Learning to love God and people well requires a leaving. 

God called Abraham in Genesis 12 and asked him to “leave your country, your family, your culture and go to the land I will show you.”

In the same way we are all called to leave our pasts, our families in a sense, our cultures; that is the negative broken unhealthy things tied to our families and cultures. We love our families and honour our families and cultures in healthy appropriate ways, but in order to do life God’s way as children of God (part of God's Kingdom), we have to leave what is unhealthy for what is healthy and life giving.

The picture is that we let go of what is broken for something good. God doesn't leave us empty handed; there is a life of joy awaiting on the other side as we do the leaving.

Here are a new set of skills that we can begin to talk to God about, asking Him to one by one, make us into the people who honestly and authentically live these things out.

But just like anything, it takes time to develop new skills. It takes practice. Discipline. Remember, God's grace is in great supply for when we fail. 

* I am deeply convinced that I am loved by Christ, and as a result, I don't inappropriately borrow that love from others.

* I love my neighbour as I love myself - embracing my singleness as I bond with others, or in marriage, giving first priority to my spouse or children.

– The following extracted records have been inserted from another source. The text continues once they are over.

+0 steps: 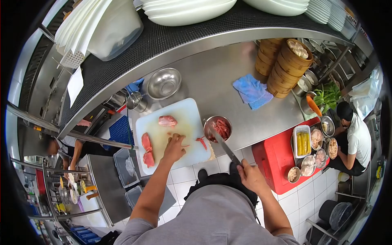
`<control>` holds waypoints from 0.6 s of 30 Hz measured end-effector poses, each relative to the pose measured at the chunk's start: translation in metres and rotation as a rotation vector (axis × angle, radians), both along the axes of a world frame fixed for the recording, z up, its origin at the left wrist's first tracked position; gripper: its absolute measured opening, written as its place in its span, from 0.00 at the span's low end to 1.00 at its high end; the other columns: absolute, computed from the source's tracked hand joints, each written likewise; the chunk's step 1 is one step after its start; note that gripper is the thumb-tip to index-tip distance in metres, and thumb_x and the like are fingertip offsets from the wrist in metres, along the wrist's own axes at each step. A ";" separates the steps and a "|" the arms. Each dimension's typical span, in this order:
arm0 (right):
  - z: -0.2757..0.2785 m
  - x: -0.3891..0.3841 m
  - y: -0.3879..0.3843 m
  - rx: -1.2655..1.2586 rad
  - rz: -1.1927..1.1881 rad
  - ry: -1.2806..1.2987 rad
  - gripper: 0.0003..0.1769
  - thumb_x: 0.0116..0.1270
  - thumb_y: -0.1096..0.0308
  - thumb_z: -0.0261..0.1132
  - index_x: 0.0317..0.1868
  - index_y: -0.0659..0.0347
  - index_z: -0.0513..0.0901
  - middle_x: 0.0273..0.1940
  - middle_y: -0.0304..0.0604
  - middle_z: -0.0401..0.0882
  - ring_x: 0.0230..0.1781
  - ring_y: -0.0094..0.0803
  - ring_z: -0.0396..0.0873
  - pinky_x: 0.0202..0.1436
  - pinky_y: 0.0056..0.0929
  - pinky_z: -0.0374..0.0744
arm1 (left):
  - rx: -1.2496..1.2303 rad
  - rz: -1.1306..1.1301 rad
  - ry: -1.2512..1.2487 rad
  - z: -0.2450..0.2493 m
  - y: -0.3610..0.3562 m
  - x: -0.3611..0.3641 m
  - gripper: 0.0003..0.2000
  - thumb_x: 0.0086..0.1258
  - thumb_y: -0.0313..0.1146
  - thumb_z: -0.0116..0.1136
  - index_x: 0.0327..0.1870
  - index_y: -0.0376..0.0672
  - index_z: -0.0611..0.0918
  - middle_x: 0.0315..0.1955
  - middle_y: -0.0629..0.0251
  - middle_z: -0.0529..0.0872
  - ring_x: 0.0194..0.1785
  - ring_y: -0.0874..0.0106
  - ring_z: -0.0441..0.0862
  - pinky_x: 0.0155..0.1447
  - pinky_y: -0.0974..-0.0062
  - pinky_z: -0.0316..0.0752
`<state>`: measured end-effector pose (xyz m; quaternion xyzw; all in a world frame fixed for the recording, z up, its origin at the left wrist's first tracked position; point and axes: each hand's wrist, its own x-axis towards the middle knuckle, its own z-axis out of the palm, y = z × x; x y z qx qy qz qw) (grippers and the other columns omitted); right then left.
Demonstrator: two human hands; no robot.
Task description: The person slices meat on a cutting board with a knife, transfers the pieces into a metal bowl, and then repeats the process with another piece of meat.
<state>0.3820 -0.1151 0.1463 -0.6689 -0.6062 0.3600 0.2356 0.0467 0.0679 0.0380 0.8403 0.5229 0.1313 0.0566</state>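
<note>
My left hand [174, 148] is over the white cutting board [188, 110], its fingers bent down at the surface; what they hold, if anything, is hidden. A piece of raw meat [168, 121] lies above it, and more red meat [147, 142] lies along the board's left side. Thin meat strips [201, 143] rest near the board's right edge. My right hand [250, 175] is wrapped round the handle of a knife [227, 150]. The blade reaches up and left over a metal bowl [207, 124] of sliced red meat [220, 129].
A colander [164, 83], blue cloth [252, 91] and bamboo steamers [286, 75] stand on the steel counter [212, 73]. Bowls of food sit on a red box [271, 157]. One person [355, 134] is at the right, another [73, 147] at the left. Plates [188, 10] line the shelf above.
</note>
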 end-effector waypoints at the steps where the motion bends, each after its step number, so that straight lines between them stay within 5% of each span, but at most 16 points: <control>1: -0.001 -0.002 -0.002 -0.005 0.043 -0.025 0.11 0.80 0.64 0.58 0.44 0.64 0.69 0.23 0.65 0.78 0.29 0.69 0.80 0.34 0.63 0.74 | -0.073 -0.020 -0.027 -0.009 -0.002 -0.004 0.11 0.59 0.28 0.70 0.41 0.40 0.84 0.39 0.54 0.87 0.45 0.57 0.87 0.51 0.61 0.82; 5: -0.010 -0.011 0.001 -0.051 0.095 -0.032 0.11 0.80 0.64 0.57 0.44 0.63 0.69 0.23 0.64 0.79 0.29 0.69 0.81 0.36 0.65 0.75 | -0.391 0.115 -0.256 -0.003 -0.013 0.007 0.09 0.58 0.26 0.69 0.38 0.39 0.82 0.39 0.54 0.86 0.42 0.58 0.86 0.45 0.61 0.82; 9: -0.007 -0.012 0.007 -0.012 0.056 0.003 0.11 0.80 0.64 0.57 0.44 0.63 0.70 0.23 0.63 0.80 0.29 0.69 0.81 0.35 0.65 0.75 | -0.235 -0.055 -0.412 0.004 -0.015 0.035 0.12 0.55 0.24 0.68 0.41 0.42 0.83 0.39 0.62 0.85 0.46 0.58 0.84 0.50 0.61 0.81; 12: 0.002 -0.010 0.008 -0.070 0.022 -0.030 0.11 0.80 0.64 0.57 0.44 0.63 0.69 0.23 0.63 0.80 0.29 0.70 0.80 0.33 0.65 0.74 | 0.041 -0.348 -0.301 0.009 -0.001 0.057 0.14 0.57 0.24 0.66 0.46 0.44 0.82 0.43 0.63 0.83 0.45 0.58 0.84 0.51 0.61 0.82; 15: 0.001 -0.003 0.004 -0.058 0.014 -0.047 0.11 0.80 0.64 0.57 0.44 0.63 0.69 0.23 0.64 0.80 0.30 0.70 0.80 0.32 0.65 0.74 | -0.061 -0.446 -0.090 -0.001 0.004 0.054 0.12 0.61 0.24 0.63 0.45 0.44 0.80 0.47 0.63 0.81 0.53 0.58 0.82 0.55 0.60 0.81; 18: 0.000 0.001 -0.001 -0.073 -0.012 -0.055 0.11 0.81 0.63 0.57 0.44 0.63 0.69 0.23 0.64 0.80 0.30 0.71 0.80 0.34 0.65 0.74 | -0.072 -0.448 0.046 -0.012 -0.002 0.049 0.10 0.61 0.24 0.63 0.44 0.44 0.80 0.44 0.62 0.81 0.52 0.59 0.82 0.54 0.60 0.81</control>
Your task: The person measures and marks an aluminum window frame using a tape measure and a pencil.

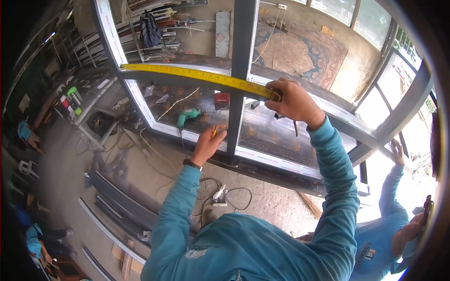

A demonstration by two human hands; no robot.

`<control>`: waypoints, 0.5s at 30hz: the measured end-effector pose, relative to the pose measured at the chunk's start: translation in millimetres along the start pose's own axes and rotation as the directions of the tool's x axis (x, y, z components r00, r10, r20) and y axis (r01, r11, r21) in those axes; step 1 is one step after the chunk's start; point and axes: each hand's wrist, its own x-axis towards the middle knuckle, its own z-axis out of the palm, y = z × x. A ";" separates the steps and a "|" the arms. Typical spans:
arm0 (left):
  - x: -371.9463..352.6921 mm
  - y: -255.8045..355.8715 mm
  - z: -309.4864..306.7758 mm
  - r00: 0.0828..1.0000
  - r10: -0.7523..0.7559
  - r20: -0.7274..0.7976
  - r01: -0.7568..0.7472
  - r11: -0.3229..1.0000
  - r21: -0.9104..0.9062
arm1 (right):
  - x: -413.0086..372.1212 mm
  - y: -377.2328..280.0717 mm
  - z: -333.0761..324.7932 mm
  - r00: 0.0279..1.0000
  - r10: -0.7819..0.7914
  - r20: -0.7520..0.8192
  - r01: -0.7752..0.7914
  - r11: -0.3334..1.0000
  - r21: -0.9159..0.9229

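Observation:
My right hand (296, 100) is closed around the case of a tape measure (276, 96). Its yellow blade (187, 73) stretches left along a dark crossbar of the window frame (241, 42), reaching the frame's left side piece. Below the blade, my left hand (209, 144) pinches a slim yellow pencil (214, 132) beside the dark upright bar. White protective film with red lettering covers parts of the frame. Inside the lower left opening, a green power drill (187, 117) lies on the dark bench top, near a small red box (222, 100).
A co-worker (384, 239) in a teal shirt stands at right, one hand (398, 152) on the frame. Dark metal profiles (124, 201) and a coiled cable (239, 199) lie on the floor. Other people (35, 241) are at far left. A backpack (150, 29) hangs by stacked profiles.

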 end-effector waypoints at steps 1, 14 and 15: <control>16.0 22.2 3.0 0.998 0.057 0.005 -0.056 0.996 -0.075 | -0.2 0.9 0.8 1.000 -0.005 -0.010 0.005 1.000 -0.004; 33.7 105.0 22.8 0.981 0.056 -0.183 -0.134 0.886 -0.444 | -68.8 -53.6 35.7 0.995 0.018 -0.095 0.007 0.967 0.253; 19.7 108.6 29.2 0.991 0.107 -0.075 -0.128 0.917 -0.377 | -77.1 -54.2 49.4 0.996 0.063 -0.064 -0.039 0.945 0.324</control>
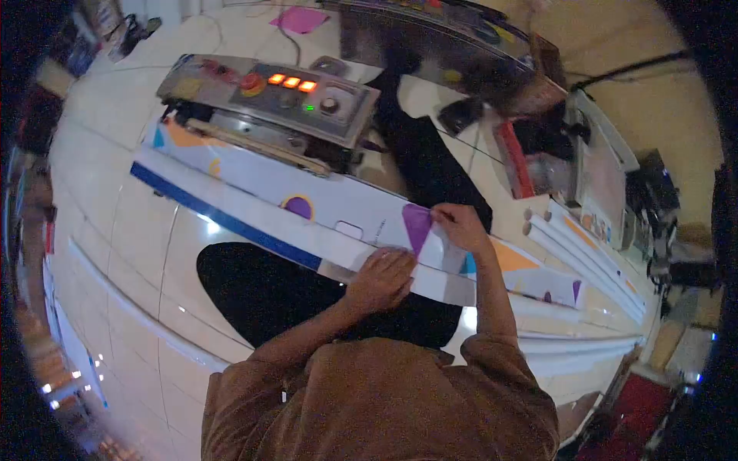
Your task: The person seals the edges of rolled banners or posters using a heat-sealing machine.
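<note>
A long white printed sheet (254, 201) with a blue edge stripe and purple, orange and teal shapes lies across a sealing machine (269, 96). My left hand (382, 278) presses flat on the sheet's near edge. My right hand (460, 224) pinches the sheet beside a purple triangle (417, 224), fingers closed on the material. Both brown sleeves (377, 399) fill the bottom of the view.
The machine has a metal control panel with lit orange displays (291, 81), a red button (251, 81) and a knob (330, 105). Several rolled or stacked white sheets (584, 261) lie to the right. A red-edged holder (513, 160) stands behind. Pale tiled floor (115, 253) lies below.
</note>
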The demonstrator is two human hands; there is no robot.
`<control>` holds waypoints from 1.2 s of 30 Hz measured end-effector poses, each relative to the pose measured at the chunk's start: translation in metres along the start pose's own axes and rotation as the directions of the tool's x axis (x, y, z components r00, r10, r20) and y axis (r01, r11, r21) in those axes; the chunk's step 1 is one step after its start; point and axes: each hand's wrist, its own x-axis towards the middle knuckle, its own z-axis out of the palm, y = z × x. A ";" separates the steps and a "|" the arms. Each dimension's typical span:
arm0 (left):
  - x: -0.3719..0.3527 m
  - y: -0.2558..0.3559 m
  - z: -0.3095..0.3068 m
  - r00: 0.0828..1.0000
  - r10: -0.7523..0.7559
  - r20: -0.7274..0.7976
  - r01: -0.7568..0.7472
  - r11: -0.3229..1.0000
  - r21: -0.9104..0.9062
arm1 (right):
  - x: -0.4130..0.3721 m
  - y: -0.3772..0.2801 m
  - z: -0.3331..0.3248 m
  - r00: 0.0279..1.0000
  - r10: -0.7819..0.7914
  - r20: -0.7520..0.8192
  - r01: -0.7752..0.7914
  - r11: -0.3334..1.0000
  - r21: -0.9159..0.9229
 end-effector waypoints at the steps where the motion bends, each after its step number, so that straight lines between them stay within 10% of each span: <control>1: 0.000 0.000 -0.001 1.000 -0.011 0.005 0.011 1.000 0.021 | -0.008 0.008 0.002 0.999 0.033 -0.019 -0.033 0.999 -0.005; 10: 0.001 0.000 0.001 0.999 -0.005 -0.043 0.009 0.997 0.079 | -0.091 0.073 -0.015 0.954 -0.024 -0.299 0.000 0.997 -0.082; 36: -0.002 -0.002 0.006 0.999 -0.044 -0.015 0.044 0.999 0.025 | -0.046 0.044 -0.012 0.978 0.119 -0.170 -0.117 0.993 0.023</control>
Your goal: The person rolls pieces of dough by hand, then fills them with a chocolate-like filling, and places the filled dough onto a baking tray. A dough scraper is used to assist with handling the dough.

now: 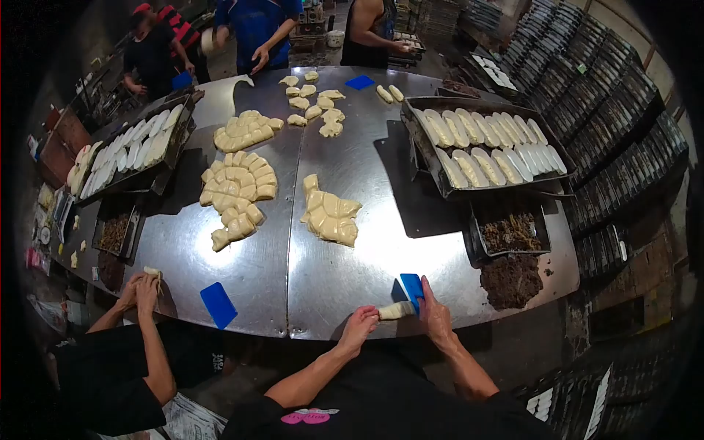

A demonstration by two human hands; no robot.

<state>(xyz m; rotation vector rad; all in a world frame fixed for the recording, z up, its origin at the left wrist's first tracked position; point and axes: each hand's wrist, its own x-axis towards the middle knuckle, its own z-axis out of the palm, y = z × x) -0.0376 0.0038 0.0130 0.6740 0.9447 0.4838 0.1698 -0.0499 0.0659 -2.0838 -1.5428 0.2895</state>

* I am able to detach from my family of origin and function as an inner-directed, separate adult.

* I am deeply in tune with my own emotions and feelings.

* I am able to listen with empathy without having to fix, change or save others.

* I can speak clearly, honestly, and respectfully on my own behalf.

* I can express anger, hurt, or fear without blaming, appeasing, or holding grudges.

* Through self-respect and self care, I value my own dignity as a human being made in God's image.

* I walk in community while respecting each person's uniqueness.

* I can receive criticism without defensiveness.

* I can state my own beliefs and values without becoming adversarial.

* I live in truth, not pretense, spin, illusions, or exaggerations.

* I embrace my limits as a gift.

* I am able to negotiate, respect, and celebrate the differences I have with others.

* I am willing to initiate and repair relationships (as much as possible) when they have ruptured.